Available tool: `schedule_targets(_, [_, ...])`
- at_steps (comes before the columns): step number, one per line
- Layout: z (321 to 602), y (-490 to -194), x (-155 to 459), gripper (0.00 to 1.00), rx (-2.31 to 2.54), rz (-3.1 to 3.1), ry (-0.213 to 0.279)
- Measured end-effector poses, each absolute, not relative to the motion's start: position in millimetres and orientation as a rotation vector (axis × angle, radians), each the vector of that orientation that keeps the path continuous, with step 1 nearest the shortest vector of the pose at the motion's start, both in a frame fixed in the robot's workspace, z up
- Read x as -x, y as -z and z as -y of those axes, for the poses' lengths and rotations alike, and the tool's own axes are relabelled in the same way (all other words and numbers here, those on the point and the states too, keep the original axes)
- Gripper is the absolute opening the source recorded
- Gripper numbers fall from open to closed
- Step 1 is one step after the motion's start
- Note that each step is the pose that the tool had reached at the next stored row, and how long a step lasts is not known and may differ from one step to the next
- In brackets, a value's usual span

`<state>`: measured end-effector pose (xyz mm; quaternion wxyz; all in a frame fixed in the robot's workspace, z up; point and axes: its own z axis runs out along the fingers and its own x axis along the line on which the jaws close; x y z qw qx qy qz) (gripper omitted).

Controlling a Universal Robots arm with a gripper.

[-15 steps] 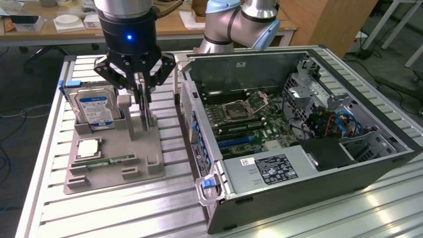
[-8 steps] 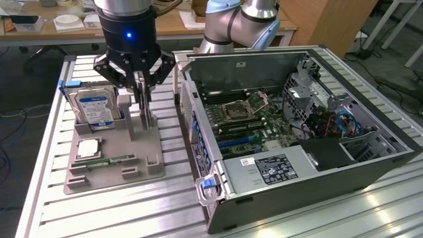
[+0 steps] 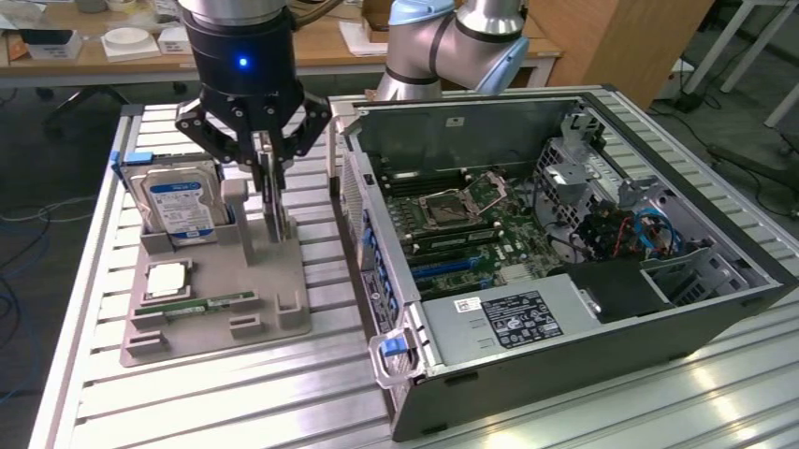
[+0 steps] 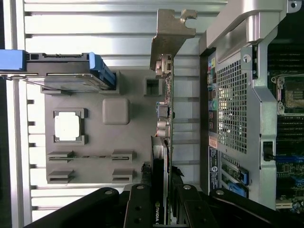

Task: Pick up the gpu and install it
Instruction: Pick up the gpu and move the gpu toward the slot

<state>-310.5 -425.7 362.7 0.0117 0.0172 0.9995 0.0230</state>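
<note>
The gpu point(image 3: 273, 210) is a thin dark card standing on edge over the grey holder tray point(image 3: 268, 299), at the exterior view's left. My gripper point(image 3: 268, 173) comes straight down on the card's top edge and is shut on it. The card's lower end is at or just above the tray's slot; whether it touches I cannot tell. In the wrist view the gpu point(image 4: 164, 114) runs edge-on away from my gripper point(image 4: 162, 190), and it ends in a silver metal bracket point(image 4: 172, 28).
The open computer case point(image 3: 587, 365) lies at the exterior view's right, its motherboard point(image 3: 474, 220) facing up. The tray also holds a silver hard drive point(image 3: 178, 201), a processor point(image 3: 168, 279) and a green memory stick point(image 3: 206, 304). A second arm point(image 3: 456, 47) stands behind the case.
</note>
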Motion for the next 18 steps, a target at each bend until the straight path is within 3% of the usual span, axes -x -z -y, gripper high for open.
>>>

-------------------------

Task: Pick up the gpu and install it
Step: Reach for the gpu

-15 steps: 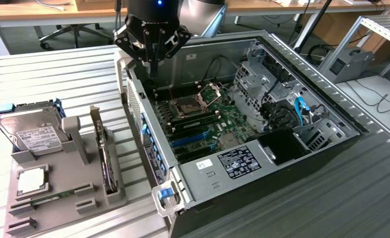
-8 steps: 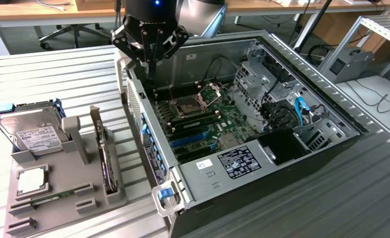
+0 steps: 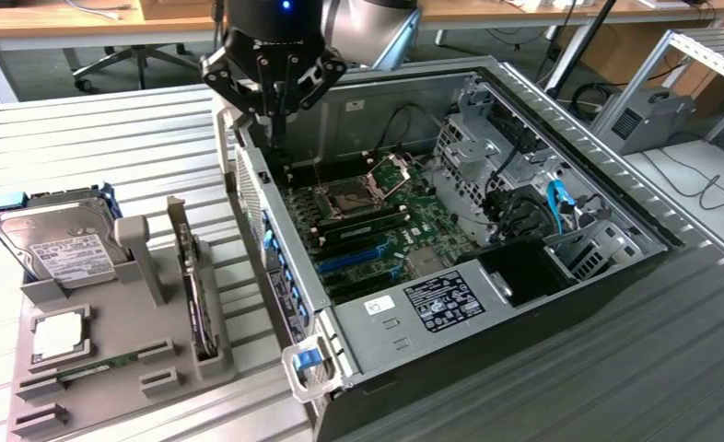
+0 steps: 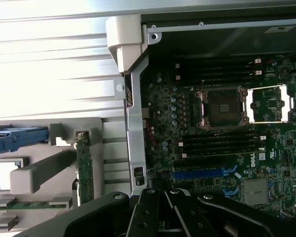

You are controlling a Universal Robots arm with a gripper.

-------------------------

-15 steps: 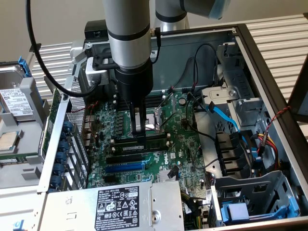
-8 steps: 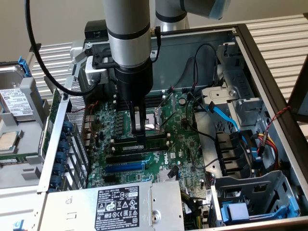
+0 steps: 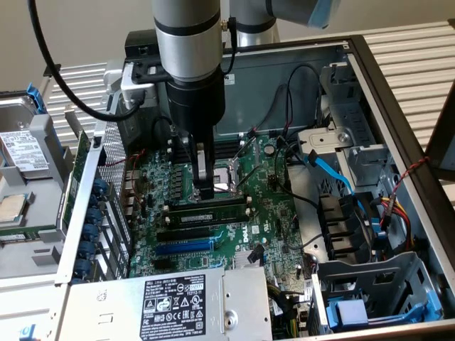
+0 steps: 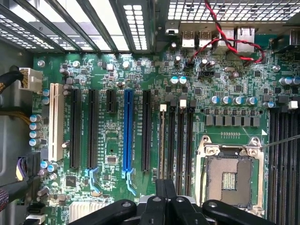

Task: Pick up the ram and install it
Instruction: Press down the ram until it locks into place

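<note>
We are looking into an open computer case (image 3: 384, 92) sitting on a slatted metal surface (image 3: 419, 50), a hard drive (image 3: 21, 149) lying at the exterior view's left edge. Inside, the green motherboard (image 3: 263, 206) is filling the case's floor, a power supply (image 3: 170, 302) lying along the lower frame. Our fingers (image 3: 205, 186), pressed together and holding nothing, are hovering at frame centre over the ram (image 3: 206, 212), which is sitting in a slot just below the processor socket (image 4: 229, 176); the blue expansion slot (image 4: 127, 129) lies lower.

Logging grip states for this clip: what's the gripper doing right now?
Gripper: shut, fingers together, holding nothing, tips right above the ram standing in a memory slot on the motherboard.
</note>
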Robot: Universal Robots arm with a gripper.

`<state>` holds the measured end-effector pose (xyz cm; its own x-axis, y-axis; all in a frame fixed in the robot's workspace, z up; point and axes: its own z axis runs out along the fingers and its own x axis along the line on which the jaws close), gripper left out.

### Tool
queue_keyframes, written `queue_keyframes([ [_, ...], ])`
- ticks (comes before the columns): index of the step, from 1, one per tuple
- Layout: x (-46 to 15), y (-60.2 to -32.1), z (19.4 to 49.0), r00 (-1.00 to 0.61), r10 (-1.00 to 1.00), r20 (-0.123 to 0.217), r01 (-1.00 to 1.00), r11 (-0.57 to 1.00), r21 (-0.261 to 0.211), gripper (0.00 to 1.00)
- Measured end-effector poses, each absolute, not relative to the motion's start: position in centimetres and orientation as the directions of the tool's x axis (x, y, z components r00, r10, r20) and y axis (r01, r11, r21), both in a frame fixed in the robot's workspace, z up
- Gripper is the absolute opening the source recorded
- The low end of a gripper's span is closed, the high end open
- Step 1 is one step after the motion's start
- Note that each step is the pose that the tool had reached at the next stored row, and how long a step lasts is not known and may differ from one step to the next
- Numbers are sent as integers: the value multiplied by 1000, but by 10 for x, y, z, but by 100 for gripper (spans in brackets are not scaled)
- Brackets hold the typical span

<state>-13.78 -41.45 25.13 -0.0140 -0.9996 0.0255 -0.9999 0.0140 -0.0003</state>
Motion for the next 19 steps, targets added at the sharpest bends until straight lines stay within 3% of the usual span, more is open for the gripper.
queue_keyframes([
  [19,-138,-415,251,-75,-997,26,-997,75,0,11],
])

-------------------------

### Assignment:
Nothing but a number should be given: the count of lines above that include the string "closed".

### Answer below:
2